Just to is always this site's intention to welcome every legitimate voice to the conversation. The only reason membership is sometimes closed is to allow the folks who voluntarily maintain the site to deal with spammers, etc. Those same volunteers are currently working on updates to ensure the site's open format and future - but given that work is done gratis, amidst full time jobs, it can take a while to implement improvements. MANY THANKS to the talented people who keep the forum up and running, merely from generosity and a love for egg tempera.

Onto gesso. Rob is of course correct, the recipe on this website gives the ideal ratios for traditional gesso. Testing for adhesion is a good idea. Here are a few more thoughts (in my usual, long-winded way).

All paints are made of three things: BINDER (egg yolk or oil or gum arabic, etc) + SOLIDS (pigments) + THINNER (water or oil solvent, etc). Every paint has an ideal ratio of binder to solids. If a paint strays too far from an ideal ratio, problems of either poor adhesion (too little binder) or cracking (too much binder) can occur.

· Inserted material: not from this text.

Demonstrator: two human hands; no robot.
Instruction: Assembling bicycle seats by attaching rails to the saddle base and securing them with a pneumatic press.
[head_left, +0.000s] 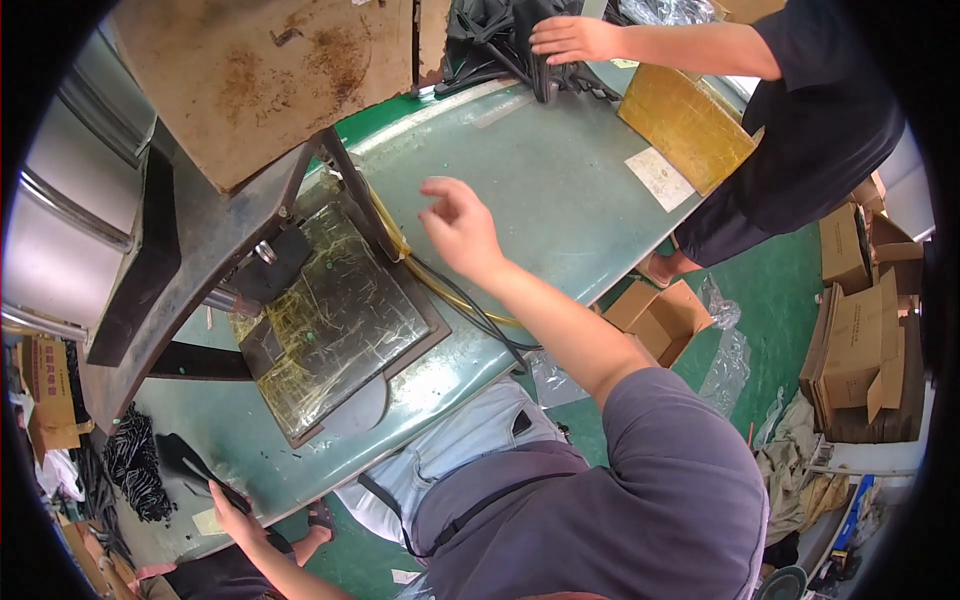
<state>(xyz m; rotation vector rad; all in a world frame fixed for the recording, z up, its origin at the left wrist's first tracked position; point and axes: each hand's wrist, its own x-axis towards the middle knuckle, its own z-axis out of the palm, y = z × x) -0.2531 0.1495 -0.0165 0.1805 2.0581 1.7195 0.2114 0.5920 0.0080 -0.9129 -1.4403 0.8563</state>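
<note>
My left hand, at the lower left, grips a flat, limp black piece by its near end. Its exact kind does not show. Beside it on the table lies a bundle of black cord-like strips. My right hand is raised over the green table, fingers loosely bent and apart, nothing visible in them. Between my hands is a dark square press plate, covered with scratched, yellowish clear film. Above the plate a metal arm of the machine reaches across.
A rusty brown board overhangs the machine at upper left. Hoses run along the plate's right side. At upper right a co-worker's hand touches black pieces beside a yellow board. Cardboard boxes stand on the floor.
</note>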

Gesso is essentially paint. It has a binder (glue) + solid (chalk or gypsum) + thinner (water). As Rob notes, the recipe on this website gives what are generally considered ideal ratios for gesso: 1 part glue : 16 parts water : 24 parts chalk or gypsum. This mix yields a gesso that is not too soft, not too hard, but (like Goldilocks' porridge) just right.

There is a wee bit of flexibility in the ratio of binder (glue) to solid (chalk/gypsum) in gesso. Using slightly less glue/more solid (i.e. 1 part glue : 18 parts solid) yields a softer, more absorbent gesso (the water in the paint sinks in more quickly on such a surface). Use sightly more glue (i.e. 1 part glue : 14 parts solid) and you get a harder, less absorbent gesso. It's personal preference - what working properties you are looking for in the surface and the paint. As long as you get good working properties (the paint doesn't slip or lift too readily) and adherence (the paint, once dry, isn't easily rubbed off) it's okay to slightly adjust the standard gesso recipe.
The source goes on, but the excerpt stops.